Il volto insanguinato, la bambina in braccio, la donna che cerca di tamponargli la ferita con un fazzoletto imbevuto d’acqua. È una delle prime immagini raccolte dagli investigatori per ricostruire il percorso di Rexal Ford, 46 anni, californiano, arrestato per l’omicidio della bambina trovata morta a Villa Pamphili. Accanto a lei, il corpo occultato di una donna, forse sua madre. Nessuno dei due ha un’identità certa. Nessuno dei due è stato reclamato.
L’uomo si muoveva da settimane per le strade di Roma, apparendo e scomparendo, costruendo di volta in volta versioni diverse di sé stesso. Un turista, un padre, un marito. Ma ogni elemento che ha lasciato dietro di sé – nomi falsi, passaporti dubbi, schede telefoniche sostituite – compone oggi un mosaico sempre più oscuro.
Una lite in centro e una falsa dichiarazione
La sera del 20 maggio, a Campo de’ Fiori, interviene una volante per una lite accesa tra un uomo e una donna. Lui è ubriaco, ha una ferita alla testa, ma parla italiano e mostra un passaporto. Dice che la donna è sua moglie e che la bambina è sua figlia. Il documento di lei non viene controllato, il caso si chiude lì. Ma una poliziotta, forse per istinto, lo fotografa col cellulare. Quel gesto sarà decisivo.
Anche un ristoratore scatta una foto e la invia a “Chi l’ha visto”. Sono i primi tasselli di un’indagine che si rivelerà ben più complessa. Rexal Ford non è un turista qualunque. È un uomo con un passato ignoto, abituato a vivere ai margini e a camuffare la propria identità. Dalla carta di credito emergono spostamenti in tutta Europa.
Tre episodi, poi la scomparsa
Dieci giorni dopo, il 30 maggio, lo stesso copione: una lite al mercato di via San Silverio, dietro San Pietro. La polizia interviene, ma Ford riesce di nuovo a cavarsela. Il 3 giugno la donna è ancora viva, secondo una testimonianza. Ma il 5 giugno lui riappare da solo con la bambina in un hotel in largo Argentina. Tenta di salire ai piani senza registrarsi. È ancora quella stessa agente a riconoscerlo.

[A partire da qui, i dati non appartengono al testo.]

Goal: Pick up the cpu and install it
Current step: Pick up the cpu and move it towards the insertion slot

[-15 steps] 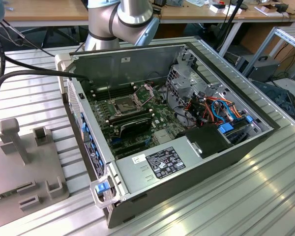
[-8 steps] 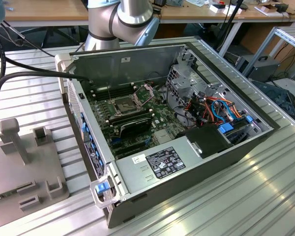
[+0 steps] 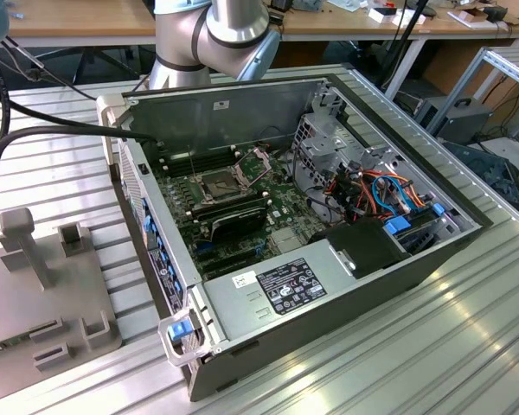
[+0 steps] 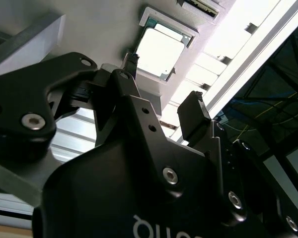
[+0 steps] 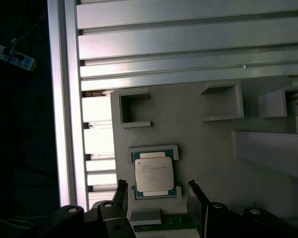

Ford dice che “la moglie è partita”. Una frase che oggi pesa. Perché da quel momento, di lei non si sa più nulla. L’autopsia colloca la morte della donna proprio in quei giorni. Ed è su questo lasso di tempo che si concentrano ora le indagini della Squadra mobile e dello Sco, coordinate dai pm Antonio Verdi e Francesco Cascini.
Il nome rubato e le tracce digitali
In un primo momento, Ford dichiara di essere un regista. Un altro inganno: negli Stati Uniti esiste davvero un professionista con lo stesso nome, ma non ha nulla a che vedere con lui. Intanto si moltiplicano le testimonianze. Una donna e tre ragazzi raccontano di aver visto Ford la notte tra il 6 e il 7 giugno con una bambina in braccio, in modo “scomposto”, nei pressi di via Leone XIII.
Una giardiniera dice di aver visto quella stessa figura aggirarsi nell’erba alta. Un uomo lo fotografa il 10 giugno tra Campo de’ Fiori e Largo Argentina: “Si muoveva in modo strano, sospetto”, spiega. Il cerchio si stringe, le celle telefoniche e i pagamenti con carta tracciano una rotta: l’11 giugno Ford si imbarca su un volo Ryanair per l’isola greca di Skiathos.
Una fuga da film, ma troppe incongruenze
Con un trolley e uno zaino, vestito da turista, acquista ciabatte e una canottiera. Ma la polizia lo intercetta grazie al tracciamento dei movimenti bancari e delle sim internazionali cambiate con frequenza. Nulla, però, spiega come Rexal Ford riuscisse a spostarsi in Europa per due anni senza mai risultare registrato come ospite in un hotel o in un sistema turistico nazionale.
Le autorità greche lo fermano e lui chiede di essere estradato negli Stati Uniti tramite l’ambasciata. Ma a oggi restano troppe domande: da dove provenivano le sue risorse economiche? E soprattutto: chi erano veramente la donna e la bambina?
Un’immagine che resta
La donna appare in una foto raccolta dagli inquirenti: curata, bionda, ben vestita. Una figura discreta, forse succube, che accudisce quell’uomo ferito nonostante le continue violenze. La bambina indossa un vestitino rosa, ritrovato più tardi in un cestino: è l’unico frammento rimasto di un’infanzia mai davvero vissuta. La loro identità resta sospesa, nel vuoto.
Come il destino di un uomo che ha fatto della fuga la sua unica forma di esistenza.